The Place, il nuovo film di Paolo Genovese. Cosa sei disposto a fare per essere felice?

Torna il regista di “Perfetti sconosciuti”. Che mette da parte la commedia di costume e costruisce un ambizioso apologo sul dolore e il desiderio. Valerio Mastandrea guida un cast con Marco Giallini, Sabrina Ferilli, Alessandro Borghi, Alba Rohrwacher, Rocco Papaleo.

The Place, il film di Paolo Genovese con Valerio Mastandrea

INTERAZIONI: 33

The Place è un bar nel quale un misterioso individuo (Valerio Mastandrea) raccoglie le richieste di persone, cui assicura di poter risolvere i problemi in cambio dell’esecuzione d’una atroce missione. Il cieco che vuole riacquistare la vista (Alessandro Borghi) dovrà violentare una ragazza, l’anziana signora (Giulia Lazzarini) che vuole la guarigione del marito dovrà piazzare una bomba, la suora (Alba Rohrwacher) ritroverà la fede solo rimanendo incinta.

Partendo dalla miniserie americana The Booth at the End, Paolo Genovese con il suo nuovo film The Place alza la posta e, dopo l’enorme successo di Perfetti sconosciuti, evita coraggiosamente l’ennesima commedia di costume, sondando corde diverse e complicate. Va accolto con un plauso il tentativo d’un film costruito come un tour de force, un racconto chiuso in uno spazio asfittico (più qualche inquadratura dall’esterno del bar inevitabilmente hopperiana), all’interno del quale, ripresi costantemente in campo e controcampo, due individui si scambiano fitti dialoghi.

The Place è interamente strutturato su parole e sguardi: Valerio Mastandrea, in un ruolo enigmatico (le domande che gli vengono poste restano costantemente inevase), regge le fila di un nutrito cast (Marco Giallini, Rocco Papaleo, Vinicio Marchioni, Vittoria Puccini) che incarna varie dimensioni della sofferenza e del desiderio umani: chi vuole recuperare il rapporto col figlio, chi desidera la bellezza, chi rivuole l’amore esclusivo del partner. Per ognuno di essi, viste le prove spesso terribili cui il mefistofelico burattinaio li sottopone, la domanda resta sempre la stessa: cosa sei disposto a fare per esaudire i tuoi sogni?

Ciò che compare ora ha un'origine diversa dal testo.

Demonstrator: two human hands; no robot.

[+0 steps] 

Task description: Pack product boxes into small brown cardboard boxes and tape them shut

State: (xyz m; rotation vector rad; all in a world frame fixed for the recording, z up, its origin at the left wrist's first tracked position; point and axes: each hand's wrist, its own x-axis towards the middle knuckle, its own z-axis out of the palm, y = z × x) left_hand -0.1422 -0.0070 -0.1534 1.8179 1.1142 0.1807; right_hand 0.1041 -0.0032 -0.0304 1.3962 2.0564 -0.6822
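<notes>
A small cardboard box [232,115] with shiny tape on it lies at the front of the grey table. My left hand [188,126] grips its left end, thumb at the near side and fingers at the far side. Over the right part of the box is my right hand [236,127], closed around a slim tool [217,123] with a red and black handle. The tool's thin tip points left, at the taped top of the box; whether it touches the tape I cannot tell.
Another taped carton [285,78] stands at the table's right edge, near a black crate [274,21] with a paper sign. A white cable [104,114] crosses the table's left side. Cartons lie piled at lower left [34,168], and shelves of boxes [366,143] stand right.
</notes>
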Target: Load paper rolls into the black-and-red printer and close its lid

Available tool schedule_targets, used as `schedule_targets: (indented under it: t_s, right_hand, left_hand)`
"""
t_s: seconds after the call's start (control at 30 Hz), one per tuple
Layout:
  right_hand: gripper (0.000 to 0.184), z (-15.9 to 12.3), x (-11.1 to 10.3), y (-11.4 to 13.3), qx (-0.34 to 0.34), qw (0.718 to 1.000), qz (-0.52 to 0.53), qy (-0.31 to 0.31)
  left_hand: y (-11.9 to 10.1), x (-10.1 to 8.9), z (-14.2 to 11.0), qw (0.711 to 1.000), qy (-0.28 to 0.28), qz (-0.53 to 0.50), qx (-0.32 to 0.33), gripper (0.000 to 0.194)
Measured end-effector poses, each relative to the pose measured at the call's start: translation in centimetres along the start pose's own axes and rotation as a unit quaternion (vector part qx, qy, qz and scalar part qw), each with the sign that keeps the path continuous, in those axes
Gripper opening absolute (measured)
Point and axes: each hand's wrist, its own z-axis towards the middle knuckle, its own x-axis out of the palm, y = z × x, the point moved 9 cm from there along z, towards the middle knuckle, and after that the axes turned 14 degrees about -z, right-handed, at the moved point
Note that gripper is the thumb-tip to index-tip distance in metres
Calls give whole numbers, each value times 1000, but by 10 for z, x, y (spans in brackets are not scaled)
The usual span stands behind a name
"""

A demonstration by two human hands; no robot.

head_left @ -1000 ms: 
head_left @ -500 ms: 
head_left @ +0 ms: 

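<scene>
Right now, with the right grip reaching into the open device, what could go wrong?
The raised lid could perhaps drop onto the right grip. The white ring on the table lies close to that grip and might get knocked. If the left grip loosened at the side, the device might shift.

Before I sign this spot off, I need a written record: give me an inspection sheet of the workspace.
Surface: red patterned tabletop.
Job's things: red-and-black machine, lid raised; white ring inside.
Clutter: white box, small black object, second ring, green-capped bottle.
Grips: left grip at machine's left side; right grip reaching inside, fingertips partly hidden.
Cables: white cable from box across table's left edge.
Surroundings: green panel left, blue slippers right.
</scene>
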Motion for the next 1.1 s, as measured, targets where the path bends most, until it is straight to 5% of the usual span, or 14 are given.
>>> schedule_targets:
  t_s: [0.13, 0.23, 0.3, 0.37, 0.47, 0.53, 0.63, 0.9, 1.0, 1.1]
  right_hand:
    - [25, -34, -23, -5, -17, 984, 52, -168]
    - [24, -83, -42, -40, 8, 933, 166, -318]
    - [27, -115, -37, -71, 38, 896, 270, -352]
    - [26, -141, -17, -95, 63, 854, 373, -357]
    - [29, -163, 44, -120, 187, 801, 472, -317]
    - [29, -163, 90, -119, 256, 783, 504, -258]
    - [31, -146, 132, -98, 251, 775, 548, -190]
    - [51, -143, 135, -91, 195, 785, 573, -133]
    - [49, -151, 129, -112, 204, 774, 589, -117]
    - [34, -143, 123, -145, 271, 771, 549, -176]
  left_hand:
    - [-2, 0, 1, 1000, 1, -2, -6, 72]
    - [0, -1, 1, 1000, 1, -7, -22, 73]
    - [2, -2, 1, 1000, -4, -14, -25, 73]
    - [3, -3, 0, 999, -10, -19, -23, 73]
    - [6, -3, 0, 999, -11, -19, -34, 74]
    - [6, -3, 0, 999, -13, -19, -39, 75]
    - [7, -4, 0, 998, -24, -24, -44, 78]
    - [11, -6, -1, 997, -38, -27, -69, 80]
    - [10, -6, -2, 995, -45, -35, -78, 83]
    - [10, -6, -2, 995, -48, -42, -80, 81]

Domanda alta e impegnativa. E impegnative sono le ambizioni del Paolo Genovese di The Place. Ma è difficile mantenere per cento minuti l’attenzione su una struttura tutta volti e parole (talvolta troppo letterarie: “Quando vanno via sembra che siano trafitti”; “C’è qualcosa di terribile in ognuno di noi e chi non è obbligato a scoprirlo è fortunato”; “Lei crede in Dio? Io credo nei dettagli”), più musiche invasive che accentuano i passaggi cruciali. Così, nell’eccesso dell’uso di primi piani e dialoghi, il film denuncia la sua derivazione televisiva, costruito con una scansione interna a puntate, che cominciano dall’inquadratura mattutina dall’esterno del locale e terminano col dialogo serale tra Mastandrea e la cameriera Sabrina Ferilli, chiudendosi sulla dissolvenza in nero.

Il problema maggiore di The Place, però, sta nell’insistita genericità metafisica dell’assunto. Giusto non indulgere nella caratterizzazione all’italiana: ma il film commette l’errore opposto, eliminando qualunque connotazione e incastrandoci in un anonimo non luogo che potrebbe essere in qualunque città e quindi non è in nessuna, nel quale si agitano personaggi indefiniti, non esseri umani plausibili, ma casi estremi ridotti al problema in cui si dibattono. Tende al simbolismo The Place: il bar senza nome, il diabolico Mastandrea senza nome e passato, il campionario di caratteri funzionali allo schema narrativo al fondo moraleggiante d’un racconto che mira all’apologo. Ma c’è troppa poca curiosità per i dettagli e la verosimiglianza per rendere questa storia davvero universale.